TASK DIRECTIONS ->
Copy all lines below containing "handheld".

DATA ->
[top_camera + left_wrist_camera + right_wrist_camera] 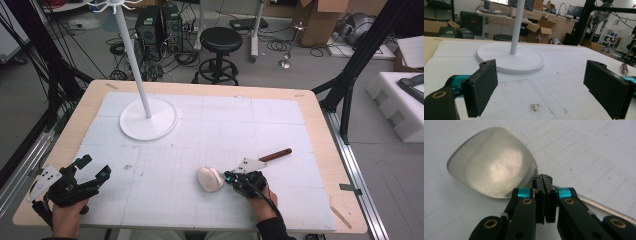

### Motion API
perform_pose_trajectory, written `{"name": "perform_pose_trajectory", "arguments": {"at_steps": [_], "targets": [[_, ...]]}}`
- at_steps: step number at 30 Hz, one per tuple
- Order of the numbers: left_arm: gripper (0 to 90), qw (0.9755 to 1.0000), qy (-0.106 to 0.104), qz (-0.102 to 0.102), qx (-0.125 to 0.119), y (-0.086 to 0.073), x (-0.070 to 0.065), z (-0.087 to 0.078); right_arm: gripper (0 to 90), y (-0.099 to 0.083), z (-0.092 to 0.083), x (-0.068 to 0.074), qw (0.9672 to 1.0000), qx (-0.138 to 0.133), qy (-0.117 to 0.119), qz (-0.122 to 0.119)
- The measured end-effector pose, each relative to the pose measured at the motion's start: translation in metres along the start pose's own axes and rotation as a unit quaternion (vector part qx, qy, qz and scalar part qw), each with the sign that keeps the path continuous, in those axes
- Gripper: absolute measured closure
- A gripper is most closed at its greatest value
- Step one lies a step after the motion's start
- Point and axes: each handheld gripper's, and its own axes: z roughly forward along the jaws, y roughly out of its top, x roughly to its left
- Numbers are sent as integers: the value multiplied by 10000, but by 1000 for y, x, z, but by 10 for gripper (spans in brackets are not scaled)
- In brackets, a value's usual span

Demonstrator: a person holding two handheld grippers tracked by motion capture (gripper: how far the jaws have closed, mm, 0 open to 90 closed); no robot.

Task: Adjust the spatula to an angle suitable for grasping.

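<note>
The right gripper (231,176), fingers clenched on a metal spatula (492,163) lying near the counter's (310,107) front, blade pointing left; the right gripper view shows its curve. Left gripper (92,167) released.

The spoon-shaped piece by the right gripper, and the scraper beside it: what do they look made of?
The spoon-shaped piece looks like brushed metal: dull silver with soft, blurred highlights. In the high view it reads pale, so the look leaves coated or ceramic open. The scraper seems to have a thin, light metal blade and a reddish-brown handle, probably wood or plastic; it is too small to tell.
</note>
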Motion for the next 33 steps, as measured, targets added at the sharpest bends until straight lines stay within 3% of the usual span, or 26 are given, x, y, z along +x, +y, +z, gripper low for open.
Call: {"name": "perform_pose_trajectory", "arguments": {"at_steps": [1,2,3,4,5,6,7,8,9,10,12,15,17,19,20,24,25,27,33], "targets": [[125,10000,8,3,5,0,0,0,896,0,-15,-15,9992,-304,-114,233],[125,10000,9,-4,6,0,0,0,896,0,-15,-15,9992,-304,-114,233],[125,10000,13,-17,-2,0,1,0,896,-1,-25,-26,9980,-443,-268,370],[125,10000,20,-16,7,0,1,-1,896,-7,-44,-55,9931,-591,-731,696],[125,10000,20,-16,7,0,1,-1,896,-9,-52,-66,9902,-599,-923,860],[125,10000,22,-11,7,0,1,-1,896,-14,-62,-82,9853,-620,-1239,1003],[125,10000,26,-7,8,0,1,-1,896,-19,-71,-97,9799,-599,-1479,1197],[125,10000,34,-8,15,-1,1,-1,896,-26,-81,-114,9722,-587,-1750,1440],[125,10000,34,-8,15,-1,1,-1,896,-26,-81,-114,9722,-587,-1750,1440],[125,10000,40,5,29,-1,2,0,896,-36,-93,-135,9599,-573,-2057,1814],[125,10000,51,5,57,-2,2,0,895,-44,-97,-149,9519,-480,-2275,1995],[125,10000,54,16,81,-3,2,1,895,-52,-95,-163,9461,-309,-2478,2063],[125,9999,58,23,99,-3,2,1,895,-54,-88,-169,9459,-211,-2449,2118],[125,9999,64,27,103,-3,1,1,895,-54,-78,-173,9513,-62,-2374,1965],[125,9999,67,30,110,-4,2,1,895,-54,-75,-173,9522,6,-2381,1916],[125,9999,72,19,118,-4,2,0,895,-59,-66,-179,9535,136,-2252,1998],[125,9999,81,28,124,-4,3,-1,895,-61,-63,-181,9556,140,-2116,2045],[125,9999,94,24,127,-5,4,-1,897,-60,-60,-180,9618,93,-1952,1918],[125,9999,88,2,115,-4,5,-2,897,-54,-54,-173,9716,125,-1648,1694]]}}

EXERCISE SOLUTION ->
- Point and axes: each handheld gripper's, and its own axes: z roughly forward along the jaws, y roughly out of its top, x roughly to its left
Demonstrator: a person holding two handheld grippers tracked by motion capture (gripper: how far the jaws have closed, mm, 0 open to 90 closed); no robot.

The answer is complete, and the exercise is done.